The report claimed that banks in the Middle East have avoided the worst effects of the crisis and are not pursuing major changes to their business models.

Still, many reacted promptly to the crisis by laying off underperforming employees, especially in the front office.

In Asia, most emerging economies are still growing, albeit at a slower pace and markets bounced back during the first half of 2009.

Institutions have also been able to reduce or outsource auxiliary positions without affecting the core business.

The report said that wealth managers in Asia and Middle East have reduced salaries by 10 per cent or more. Institutions in Europe and North America are cutting variable bonuses, owing in no small measure to public pressure.

Wealth will begin a slow recovery in 2010 but may not reach its precrisis level until 2013. From year-end 2008 through 2013, the BCG expects AuM to grow at a compound annual growth rate (CAGR) of 3.8 per cent and to reach $111.5trn.

Several factors will impede a fast turnaround.

Although many stock markets have shown signs of a recovery, broader economic indicators suggest that a downward correction of major stock markets is still possible.

In addition, wealth has been flowing out of bankable assets into tangible investments, such as real estate or gold, which are not included in Boston's definition of AuM. Additionally, entrepreneurs in many markets have been forced to underwrite their ventures using their own wealth.

And with unemployment rising in many markets, a growing number of households – particularly in the lower wealth bands – will be forced to tap into their savings. Finally, the uncertain outlook for many economies is deterring new investments, thereby limiting the creation of wealth.

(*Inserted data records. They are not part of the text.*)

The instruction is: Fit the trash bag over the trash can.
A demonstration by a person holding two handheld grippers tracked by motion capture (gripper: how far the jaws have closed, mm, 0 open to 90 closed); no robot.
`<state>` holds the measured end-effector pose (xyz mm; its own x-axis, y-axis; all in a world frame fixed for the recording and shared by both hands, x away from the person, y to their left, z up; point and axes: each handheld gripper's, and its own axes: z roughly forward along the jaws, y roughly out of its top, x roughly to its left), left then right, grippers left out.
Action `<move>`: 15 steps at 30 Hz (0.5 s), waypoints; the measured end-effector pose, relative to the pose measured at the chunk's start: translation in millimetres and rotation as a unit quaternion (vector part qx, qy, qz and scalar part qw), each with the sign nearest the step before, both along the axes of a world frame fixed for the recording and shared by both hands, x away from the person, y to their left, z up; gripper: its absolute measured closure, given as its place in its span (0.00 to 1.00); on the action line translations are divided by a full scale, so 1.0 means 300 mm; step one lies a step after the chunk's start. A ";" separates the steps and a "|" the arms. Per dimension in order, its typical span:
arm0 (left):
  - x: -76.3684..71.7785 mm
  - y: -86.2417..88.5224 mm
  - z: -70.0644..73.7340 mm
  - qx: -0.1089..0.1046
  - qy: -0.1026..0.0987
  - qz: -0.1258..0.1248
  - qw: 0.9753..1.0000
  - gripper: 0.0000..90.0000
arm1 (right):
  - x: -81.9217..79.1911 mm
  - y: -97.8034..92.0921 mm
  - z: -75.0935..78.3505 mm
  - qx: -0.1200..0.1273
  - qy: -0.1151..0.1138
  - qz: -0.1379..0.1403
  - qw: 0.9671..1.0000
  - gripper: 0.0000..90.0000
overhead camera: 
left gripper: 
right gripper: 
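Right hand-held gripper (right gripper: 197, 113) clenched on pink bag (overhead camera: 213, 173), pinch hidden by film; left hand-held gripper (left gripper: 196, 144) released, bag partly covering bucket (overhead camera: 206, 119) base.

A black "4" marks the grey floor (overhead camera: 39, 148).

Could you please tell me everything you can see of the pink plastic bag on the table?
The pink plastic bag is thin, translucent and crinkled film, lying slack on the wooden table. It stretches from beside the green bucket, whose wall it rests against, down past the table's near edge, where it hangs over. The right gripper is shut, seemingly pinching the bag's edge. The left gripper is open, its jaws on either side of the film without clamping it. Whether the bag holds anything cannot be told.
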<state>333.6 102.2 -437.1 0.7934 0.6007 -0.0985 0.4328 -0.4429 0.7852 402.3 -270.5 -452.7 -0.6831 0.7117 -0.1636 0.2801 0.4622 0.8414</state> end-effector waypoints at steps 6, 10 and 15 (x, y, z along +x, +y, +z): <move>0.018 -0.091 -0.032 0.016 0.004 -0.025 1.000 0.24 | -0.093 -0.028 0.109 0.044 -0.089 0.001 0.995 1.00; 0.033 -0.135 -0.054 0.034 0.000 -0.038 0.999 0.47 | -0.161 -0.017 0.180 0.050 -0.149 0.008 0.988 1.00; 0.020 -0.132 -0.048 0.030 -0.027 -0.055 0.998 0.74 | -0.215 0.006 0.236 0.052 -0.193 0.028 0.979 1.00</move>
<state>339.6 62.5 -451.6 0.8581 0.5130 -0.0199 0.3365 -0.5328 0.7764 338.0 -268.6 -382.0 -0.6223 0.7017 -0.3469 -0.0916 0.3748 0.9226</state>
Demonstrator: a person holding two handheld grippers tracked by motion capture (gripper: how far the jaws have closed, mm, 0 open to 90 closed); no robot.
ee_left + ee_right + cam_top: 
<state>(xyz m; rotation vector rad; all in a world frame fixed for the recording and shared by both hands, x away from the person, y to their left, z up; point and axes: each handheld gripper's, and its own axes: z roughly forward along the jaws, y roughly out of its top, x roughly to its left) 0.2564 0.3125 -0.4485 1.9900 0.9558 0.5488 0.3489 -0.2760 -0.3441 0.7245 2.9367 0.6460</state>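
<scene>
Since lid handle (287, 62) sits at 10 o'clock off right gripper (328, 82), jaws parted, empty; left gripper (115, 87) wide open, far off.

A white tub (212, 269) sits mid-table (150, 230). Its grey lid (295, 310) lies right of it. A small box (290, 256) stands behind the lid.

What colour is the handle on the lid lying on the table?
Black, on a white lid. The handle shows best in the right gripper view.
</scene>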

Asia-pacific – excluding Japan – is expected to be the fastest-growing wealth market. From year-end 2008 through 2013, the BCG analysts expect AuM in the region to grow at an average annual rate of 9.5 per cent, boosting its share of global wealth from 12 per cent to 16 per cent over the same period last year.

Some countries in the region, such as China and India, have not been affected by the banking crisis.

Their economies continue to grow, fuelled by domestic demand and, in some cases, government intervention.

China has launched a fiscal stimulus programme and eased monetary policy to strengthen its economy and boost consumption.